After its economy contracted by 2.1% in 1993 Senegal instituted a major economic reform program with the support of international donors. This reform began with a 50 percent devaluation of the country’s currency (the CFA franc). Government price controls and subsidies were also dismantled. As a result, Senegal’s inflation went down, investment went up, and the gross domestic product rose approximately 5% a year between 1995 and 2001.
The main industries include food processing, mining, cement, artificial fertilizer, chemicals, textiles, refining imported petroleum, and tourism. Exports include fish, chemicals, cotton, fabrics, groundnuts, and calcium phosphate. The principal foreign market is India with 26.7% of exports (as of 1998). Other foreign markets include the United States, Italy and the United Kingdom.
As a member of the West African Economic and Monetary Union (WAEMU), Senegal is working toward greater regional integration with a unified external tariff. Senegal is also a member of the Organization for the Harmonization of Business Law in Africa.
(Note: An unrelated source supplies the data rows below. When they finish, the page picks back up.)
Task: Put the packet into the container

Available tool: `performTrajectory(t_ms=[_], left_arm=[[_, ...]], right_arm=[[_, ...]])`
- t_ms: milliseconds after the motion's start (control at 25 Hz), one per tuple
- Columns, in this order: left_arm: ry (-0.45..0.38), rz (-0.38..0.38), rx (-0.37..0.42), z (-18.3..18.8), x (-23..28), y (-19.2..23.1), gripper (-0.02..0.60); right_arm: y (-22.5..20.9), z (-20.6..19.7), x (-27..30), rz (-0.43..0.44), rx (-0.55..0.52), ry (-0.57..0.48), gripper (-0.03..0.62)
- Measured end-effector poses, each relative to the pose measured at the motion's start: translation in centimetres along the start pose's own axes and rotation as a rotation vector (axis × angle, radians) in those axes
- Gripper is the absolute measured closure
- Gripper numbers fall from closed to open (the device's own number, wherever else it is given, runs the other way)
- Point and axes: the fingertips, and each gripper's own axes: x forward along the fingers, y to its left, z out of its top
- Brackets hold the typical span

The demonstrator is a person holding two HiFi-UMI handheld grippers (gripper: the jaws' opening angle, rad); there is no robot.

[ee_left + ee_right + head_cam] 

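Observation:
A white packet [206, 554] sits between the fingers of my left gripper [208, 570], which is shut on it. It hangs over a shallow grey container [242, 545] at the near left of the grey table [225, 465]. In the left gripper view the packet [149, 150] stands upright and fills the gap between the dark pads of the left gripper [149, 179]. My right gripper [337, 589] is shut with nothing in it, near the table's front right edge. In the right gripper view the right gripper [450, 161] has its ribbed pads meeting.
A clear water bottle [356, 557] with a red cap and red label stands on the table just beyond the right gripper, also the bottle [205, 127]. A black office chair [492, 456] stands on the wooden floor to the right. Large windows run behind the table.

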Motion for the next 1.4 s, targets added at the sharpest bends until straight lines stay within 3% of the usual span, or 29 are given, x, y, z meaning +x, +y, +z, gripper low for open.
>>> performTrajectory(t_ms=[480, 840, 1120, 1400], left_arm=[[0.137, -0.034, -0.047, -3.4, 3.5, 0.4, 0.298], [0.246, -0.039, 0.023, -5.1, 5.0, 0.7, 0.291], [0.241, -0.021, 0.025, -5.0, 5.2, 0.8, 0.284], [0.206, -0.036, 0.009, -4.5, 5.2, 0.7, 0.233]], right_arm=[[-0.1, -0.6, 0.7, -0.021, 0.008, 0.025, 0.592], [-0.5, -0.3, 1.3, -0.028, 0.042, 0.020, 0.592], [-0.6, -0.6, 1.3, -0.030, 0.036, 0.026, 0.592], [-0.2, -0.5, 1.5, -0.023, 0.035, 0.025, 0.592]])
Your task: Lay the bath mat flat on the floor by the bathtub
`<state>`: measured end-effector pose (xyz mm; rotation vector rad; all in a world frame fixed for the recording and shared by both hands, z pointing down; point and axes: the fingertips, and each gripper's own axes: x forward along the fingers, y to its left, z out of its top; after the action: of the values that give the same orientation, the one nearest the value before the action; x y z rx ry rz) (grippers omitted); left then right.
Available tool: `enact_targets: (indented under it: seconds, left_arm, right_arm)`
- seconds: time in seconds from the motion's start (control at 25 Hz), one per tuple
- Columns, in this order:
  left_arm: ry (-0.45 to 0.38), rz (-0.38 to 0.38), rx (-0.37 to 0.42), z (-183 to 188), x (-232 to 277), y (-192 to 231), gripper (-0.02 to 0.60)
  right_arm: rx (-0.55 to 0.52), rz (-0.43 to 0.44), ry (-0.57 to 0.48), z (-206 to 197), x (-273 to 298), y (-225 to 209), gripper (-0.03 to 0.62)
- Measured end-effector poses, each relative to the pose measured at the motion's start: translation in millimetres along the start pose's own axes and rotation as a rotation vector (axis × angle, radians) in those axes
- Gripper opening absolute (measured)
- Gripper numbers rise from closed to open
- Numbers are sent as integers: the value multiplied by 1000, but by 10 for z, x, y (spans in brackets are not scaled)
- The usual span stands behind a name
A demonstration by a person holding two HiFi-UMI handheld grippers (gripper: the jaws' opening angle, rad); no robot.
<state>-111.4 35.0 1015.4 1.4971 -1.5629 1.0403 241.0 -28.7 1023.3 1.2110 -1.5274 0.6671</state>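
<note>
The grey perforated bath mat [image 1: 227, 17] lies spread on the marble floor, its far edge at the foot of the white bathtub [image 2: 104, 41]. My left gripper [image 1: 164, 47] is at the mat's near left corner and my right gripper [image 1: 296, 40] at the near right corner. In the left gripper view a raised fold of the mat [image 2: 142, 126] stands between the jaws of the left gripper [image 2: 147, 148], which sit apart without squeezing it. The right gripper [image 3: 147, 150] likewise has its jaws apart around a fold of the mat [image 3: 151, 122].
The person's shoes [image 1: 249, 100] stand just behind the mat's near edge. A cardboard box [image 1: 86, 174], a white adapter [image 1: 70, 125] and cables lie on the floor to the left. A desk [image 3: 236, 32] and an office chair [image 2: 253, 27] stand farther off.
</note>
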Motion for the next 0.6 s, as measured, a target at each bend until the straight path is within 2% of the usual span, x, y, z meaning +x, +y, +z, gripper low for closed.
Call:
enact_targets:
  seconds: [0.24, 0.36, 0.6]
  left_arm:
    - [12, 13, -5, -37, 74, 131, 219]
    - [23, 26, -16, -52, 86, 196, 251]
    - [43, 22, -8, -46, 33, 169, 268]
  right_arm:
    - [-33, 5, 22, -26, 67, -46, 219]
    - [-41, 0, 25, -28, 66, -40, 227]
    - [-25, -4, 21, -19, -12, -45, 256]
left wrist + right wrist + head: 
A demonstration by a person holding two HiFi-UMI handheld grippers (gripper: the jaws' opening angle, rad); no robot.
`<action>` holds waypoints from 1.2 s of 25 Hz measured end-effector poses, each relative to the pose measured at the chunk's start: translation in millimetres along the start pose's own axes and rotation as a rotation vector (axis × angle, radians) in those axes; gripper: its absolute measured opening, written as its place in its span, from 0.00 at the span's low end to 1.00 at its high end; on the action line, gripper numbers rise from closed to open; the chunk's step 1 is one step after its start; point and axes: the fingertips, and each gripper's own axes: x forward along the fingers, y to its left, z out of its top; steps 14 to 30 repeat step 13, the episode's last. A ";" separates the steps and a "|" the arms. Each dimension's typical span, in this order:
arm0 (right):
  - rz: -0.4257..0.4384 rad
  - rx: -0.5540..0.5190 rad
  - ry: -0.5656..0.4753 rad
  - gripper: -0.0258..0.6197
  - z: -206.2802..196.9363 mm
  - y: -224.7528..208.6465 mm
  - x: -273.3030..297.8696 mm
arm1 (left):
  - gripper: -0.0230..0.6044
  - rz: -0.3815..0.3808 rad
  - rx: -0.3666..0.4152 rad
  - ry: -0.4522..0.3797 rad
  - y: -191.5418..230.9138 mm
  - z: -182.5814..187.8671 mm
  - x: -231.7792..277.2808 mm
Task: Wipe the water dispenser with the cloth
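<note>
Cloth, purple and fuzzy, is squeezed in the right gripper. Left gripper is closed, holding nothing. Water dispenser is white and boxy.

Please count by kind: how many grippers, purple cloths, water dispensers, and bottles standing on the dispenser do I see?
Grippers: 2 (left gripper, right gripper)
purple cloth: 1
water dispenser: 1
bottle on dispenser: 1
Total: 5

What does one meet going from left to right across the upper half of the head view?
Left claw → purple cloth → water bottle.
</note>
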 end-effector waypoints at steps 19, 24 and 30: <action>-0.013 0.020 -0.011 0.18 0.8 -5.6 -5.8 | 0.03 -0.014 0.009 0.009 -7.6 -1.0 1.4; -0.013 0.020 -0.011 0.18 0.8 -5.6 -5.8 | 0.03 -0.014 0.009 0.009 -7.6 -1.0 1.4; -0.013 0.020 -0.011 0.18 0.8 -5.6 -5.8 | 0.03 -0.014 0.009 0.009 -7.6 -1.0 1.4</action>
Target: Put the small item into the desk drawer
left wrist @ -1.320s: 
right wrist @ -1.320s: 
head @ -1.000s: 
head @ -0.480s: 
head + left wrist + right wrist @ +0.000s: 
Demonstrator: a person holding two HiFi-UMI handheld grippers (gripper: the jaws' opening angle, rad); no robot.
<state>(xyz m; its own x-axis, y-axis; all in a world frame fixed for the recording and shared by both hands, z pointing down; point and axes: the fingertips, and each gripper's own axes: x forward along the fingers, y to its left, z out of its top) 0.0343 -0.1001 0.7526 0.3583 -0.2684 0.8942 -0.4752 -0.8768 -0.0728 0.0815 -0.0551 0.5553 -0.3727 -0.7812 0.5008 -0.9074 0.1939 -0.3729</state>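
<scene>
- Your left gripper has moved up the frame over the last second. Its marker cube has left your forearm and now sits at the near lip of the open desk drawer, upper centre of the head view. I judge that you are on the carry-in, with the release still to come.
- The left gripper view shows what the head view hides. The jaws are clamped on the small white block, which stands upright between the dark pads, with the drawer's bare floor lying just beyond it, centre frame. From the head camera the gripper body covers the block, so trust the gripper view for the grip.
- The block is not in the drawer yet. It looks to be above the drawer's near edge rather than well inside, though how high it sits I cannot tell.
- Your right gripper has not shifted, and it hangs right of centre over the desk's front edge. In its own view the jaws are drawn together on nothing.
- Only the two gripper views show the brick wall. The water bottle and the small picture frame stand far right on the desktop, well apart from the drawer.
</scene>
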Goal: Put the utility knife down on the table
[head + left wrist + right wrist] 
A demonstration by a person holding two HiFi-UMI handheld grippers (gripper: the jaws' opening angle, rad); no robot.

Senegal realized full Internet connectivity in 1996, creating a mini-boom in information technology-based services. Private activity now accounts for 82 percent of its GDP. On the negative side, Senegal faces deep-seated urban problems of chronic high unemployment, socioeconomic disparity, juvenile delinquency, and drug addiction.
Senegal is a major recipient of international development assistance. Donors include the United States Agency for International Development (USAID), Japan, France and China. Over 3000 Peace Corps Volunteers have served in Senegal since 1963.